Hacker News new | ask | show | jobs
by zacharypinter 5186 days ago
Yes! Thanks for the post.

I really enjoy scifi books that focus on how technology can integrate and augment the human body. Though these books often talk of brain implants and genetic modification, the path to that destination (if we do achieve it) will almost certainly start with non-invasive versions.

I think that smartphones with ubiquitous internet and gps were the first big step in this direction. Some of the next steps will be discrete/invisible headphones that we can always be wearing, glasses/contact lenses with a display, and (hopefully) some sort of easy input method that doesn't require talking out loud or looking at a screen. Combine this with the ability to record and search our entire lives (if we so choose) in addition to the internet and we're 90% there with easily foreseeable technology.

3 comments

Thank you! This is the point I was trying to make in the article. I don't think I articulated it all that well. The technology exists, it's just branded incorrectly.

I regret that I only have one upvote to give.
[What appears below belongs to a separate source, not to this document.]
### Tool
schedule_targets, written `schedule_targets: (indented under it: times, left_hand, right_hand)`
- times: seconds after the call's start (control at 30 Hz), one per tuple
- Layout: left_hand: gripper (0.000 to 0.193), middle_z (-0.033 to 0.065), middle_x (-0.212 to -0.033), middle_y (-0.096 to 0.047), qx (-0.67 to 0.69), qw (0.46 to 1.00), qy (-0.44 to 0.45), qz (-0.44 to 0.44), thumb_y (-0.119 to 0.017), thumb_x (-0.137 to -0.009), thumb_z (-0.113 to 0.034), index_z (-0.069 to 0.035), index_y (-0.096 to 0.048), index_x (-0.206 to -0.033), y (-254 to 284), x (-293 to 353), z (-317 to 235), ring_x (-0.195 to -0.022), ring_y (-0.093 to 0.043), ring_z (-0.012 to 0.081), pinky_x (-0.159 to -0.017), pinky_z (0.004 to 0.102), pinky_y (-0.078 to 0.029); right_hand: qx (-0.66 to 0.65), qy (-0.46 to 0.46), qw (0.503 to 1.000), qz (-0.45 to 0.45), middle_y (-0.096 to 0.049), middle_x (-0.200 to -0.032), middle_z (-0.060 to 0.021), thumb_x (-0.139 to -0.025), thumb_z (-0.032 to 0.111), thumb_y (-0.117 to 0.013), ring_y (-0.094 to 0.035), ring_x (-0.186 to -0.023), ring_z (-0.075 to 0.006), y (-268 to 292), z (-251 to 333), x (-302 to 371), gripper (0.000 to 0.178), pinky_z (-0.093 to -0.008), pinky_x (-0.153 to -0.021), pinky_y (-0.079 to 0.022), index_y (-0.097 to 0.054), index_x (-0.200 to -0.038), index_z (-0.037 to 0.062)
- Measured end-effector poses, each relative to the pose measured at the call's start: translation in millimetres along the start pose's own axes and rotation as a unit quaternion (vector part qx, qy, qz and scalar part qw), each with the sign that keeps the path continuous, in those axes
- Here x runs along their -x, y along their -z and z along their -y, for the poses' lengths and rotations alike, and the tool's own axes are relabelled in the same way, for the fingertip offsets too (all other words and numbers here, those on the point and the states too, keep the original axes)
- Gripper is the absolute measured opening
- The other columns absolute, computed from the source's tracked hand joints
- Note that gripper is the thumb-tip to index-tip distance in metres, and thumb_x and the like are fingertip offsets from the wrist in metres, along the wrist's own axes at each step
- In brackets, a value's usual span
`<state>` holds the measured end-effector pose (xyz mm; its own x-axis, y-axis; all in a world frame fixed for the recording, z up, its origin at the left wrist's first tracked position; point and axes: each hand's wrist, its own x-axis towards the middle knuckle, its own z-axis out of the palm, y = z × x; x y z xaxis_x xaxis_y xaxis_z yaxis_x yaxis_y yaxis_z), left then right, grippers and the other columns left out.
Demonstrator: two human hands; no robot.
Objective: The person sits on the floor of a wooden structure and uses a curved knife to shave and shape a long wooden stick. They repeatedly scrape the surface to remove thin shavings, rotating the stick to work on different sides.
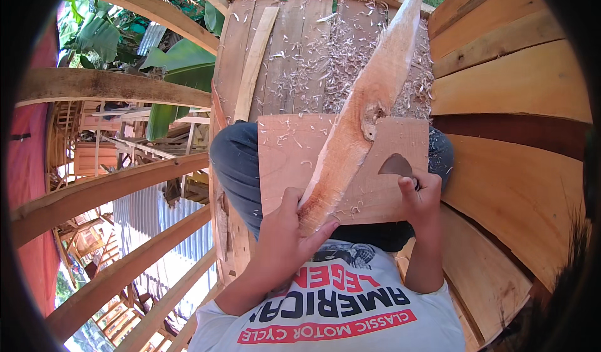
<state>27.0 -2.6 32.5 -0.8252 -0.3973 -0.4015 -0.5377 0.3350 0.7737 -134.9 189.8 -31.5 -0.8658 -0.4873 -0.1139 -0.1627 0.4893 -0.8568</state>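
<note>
My left hand [293,227] is closed round the near end of a long, roughly shaped piece of wood [341,155]. The piece slants away to the far right and has a dark knot hollow near its middle. Beneath it a flat wooden board [288,164] lies across my lap, with a few shavings on it. In my right hand [422,195], at the board's right edge, is a knife [395,165] with a short, broad, brownish blade pointing left. The blade is apart from the wood piece. My fingers hide most of the knife's handle.
Curled shavings [300,70] cover the plank floor [241,32] ahead. A narrow wood strip [258,61] lies at its left. Wooden rails [113,186] line the left side, with gaps onto corrugated roofing below. A plank wall [507,158] stands close on my right.
</note>
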Motion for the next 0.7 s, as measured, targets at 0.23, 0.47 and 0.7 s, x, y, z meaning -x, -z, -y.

There's one big problem with continuing to make headphones smaller- until we can connect directly to the nervous system, the smaller the 'phone, the harder it will be to maintain audio quality. (At least using traditional audio reproduction methods)

The only thing that crops to mind other than nerve stimulation would be mounting a driver on your eardrum. Think of how a piezoelectric transducer works, and replace the discs with your eardrum.

> Some of the next steps will be discrete/invisible headphones that we can always be wearing

I just ordered Sony Ericsson WM600 bluetooth receiver (35 EUR with shipping) for my miniature Klipsch X10 in-ear headphones (they are amazing, btw). Will make an ideal discrete set, I think.